What is Fair Trade?
Definition: Fair Trade is a movement to foster global trading partnerships based on the following principles (outlined by the Fair Trade Federation):
- Providing fair wages in the local context,
- Supporting safe, healthy, and participatory workplaces,
- Supplying financial and technical support to build capacity,
- Ensuring environmental sustainability,
- Respecting cultural identity,
- Offering public accountability and transparency,
- Building direct and long-term relationships, and
- Educating consumers.
Too many times artisans and farmers in areas throughout the world are hindered by the limited market found in their own locales and the greedy traders that rob them of any earnings. For this reason fair trade has developed to meet the needs of these individuals, who produce a product of high quality, that attracts a high demand from consumer markets abroad.
Without the help of fair trade organizations and cooperatives these same individuals would be subject to below standard living conditions either depending on the little earnings made from local trade or sales to greedy middlemen.
In some cases they might have to begin working for others who exploit workers and inflict inhumane conditions.
Fair trade now occurs around the world on every continent in most countries where foreign businesses' organizations are allowed.

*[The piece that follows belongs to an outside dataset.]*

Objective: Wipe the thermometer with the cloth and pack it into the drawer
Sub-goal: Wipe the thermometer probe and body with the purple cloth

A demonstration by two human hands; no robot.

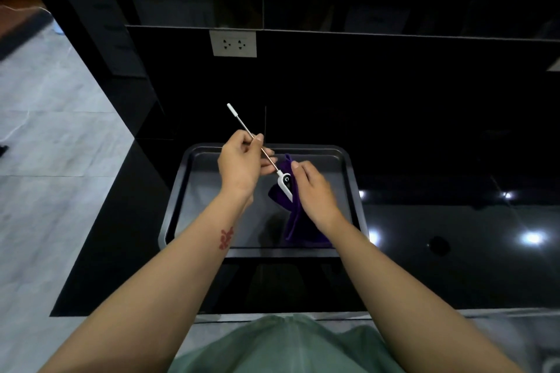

The sale of fair trade items may be found in stores, catalogues, open air markets, fairs, shows, etc. It is not a limited field nor do fair traders occupy a certain region of the United States or world. Furthermore, customers of fair trade vary from one to another.
There is no typical fair trader or fair trade consumer except that each individual involved decides at some point to make a decision to care about who made the sweater they wear or the coffee they drink.